Data segment
************
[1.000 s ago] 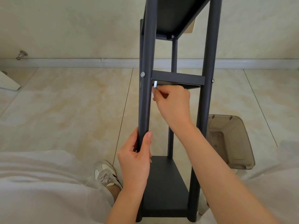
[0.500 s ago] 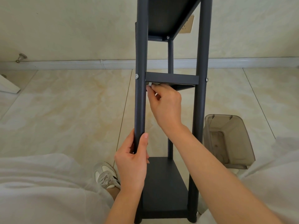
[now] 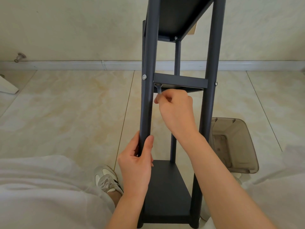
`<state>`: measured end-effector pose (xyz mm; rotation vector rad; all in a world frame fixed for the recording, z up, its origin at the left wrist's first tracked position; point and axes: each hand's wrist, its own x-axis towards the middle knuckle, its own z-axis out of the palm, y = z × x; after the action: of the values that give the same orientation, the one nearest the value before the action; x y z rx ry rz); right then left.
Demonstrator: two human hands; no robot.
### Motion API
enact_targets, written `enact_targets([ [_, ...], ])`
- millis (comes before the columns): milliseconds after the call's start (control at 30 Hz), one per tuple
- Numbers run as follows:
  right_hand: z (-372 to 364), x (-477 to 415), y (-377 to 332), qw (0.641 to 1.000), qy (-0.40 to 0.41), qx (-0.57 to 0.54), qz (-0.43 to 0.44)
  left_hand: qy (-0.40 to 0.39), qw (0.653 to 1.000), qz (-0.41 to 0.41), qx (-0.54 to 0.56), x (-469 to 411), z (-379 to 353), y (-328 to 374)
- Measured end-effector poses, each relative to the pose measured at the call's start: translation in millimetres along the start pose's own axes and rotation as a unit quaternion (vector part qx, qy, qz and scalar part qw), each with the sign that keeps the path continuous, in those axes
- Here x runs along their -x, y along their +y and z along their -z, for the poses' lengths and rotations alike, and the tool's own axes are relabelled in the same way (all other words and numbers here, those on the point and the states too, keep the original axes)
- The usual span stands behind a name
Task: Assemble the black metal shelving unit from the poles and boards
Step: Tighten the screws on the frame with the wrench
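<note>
Head view: left hand (image 3: 137, 162) grasps front pole (image 3: 147, 104); right hand (image 3: 175, 106) pinches wrench (image 3: 159, 90) under middle board (image 3: 179, 82). Judged: tightening that board's corner; next, turn wrench.

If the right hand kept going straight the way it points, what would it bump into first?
Most likely the middle shelf board, just above it. The small silver wrench the right hand holds reaches up to that board's corner beside the front left pole. Depth is hard to judge, though.
</note>
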<state>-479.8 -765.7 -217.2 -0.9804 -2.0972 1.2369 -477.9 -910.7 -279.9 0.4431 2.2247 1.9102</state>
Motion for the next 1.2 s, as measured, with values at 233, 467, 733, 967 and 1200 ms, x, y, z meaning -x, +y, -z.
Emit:
enact_targets([
  [233, 10.2, -4.3, -5.9, 1.000, 0.000, 0.011, 0.023, -0.006, 1.000, 0.001, 0.007, 0.5, 0.6, 0.3],
  [467, 7.5, -5.2, 0.1, 0.999, -0.007, 0.002, 0.050, -0.001, 1.000, -0.001, 0.006, 1.0, 0.5, -0.4],
  [733, -10.6, -4.8, 11.3, 0.995, 0.022, -0.058, 0.072, 0.000, 1.000, 0.007, 0.003, 2.3, 0.9, -1.0],
  [967, -27.8, -6.9, 20.8, 0.981, 0.115, -0.087, 0.130, -0.004, 1.000, -0.007, -0.015, 2.1, 2.7, -2.4],
  [1200, -30.8, -8.2, 23.6, 0.974, 0.137, -0.078, 0.165, -0.002, 1.000, -0.006, -0.013, 1.8, 2.5, -1.9],
])
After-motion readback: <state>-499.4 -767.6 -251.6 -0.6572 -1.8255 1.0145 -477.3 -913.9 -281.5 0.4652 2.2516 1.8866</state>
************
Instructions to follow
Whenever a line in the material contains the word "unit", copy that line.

Your solution
- Measured end-effector poses, each relative to the pose measured at the call's start: translation in millimetres along the start pose's own axes and rotation as a unit quaternion (vector part qx, qy, qz and scalar part qw), each with the sign that keeps the path continuous, in those axes
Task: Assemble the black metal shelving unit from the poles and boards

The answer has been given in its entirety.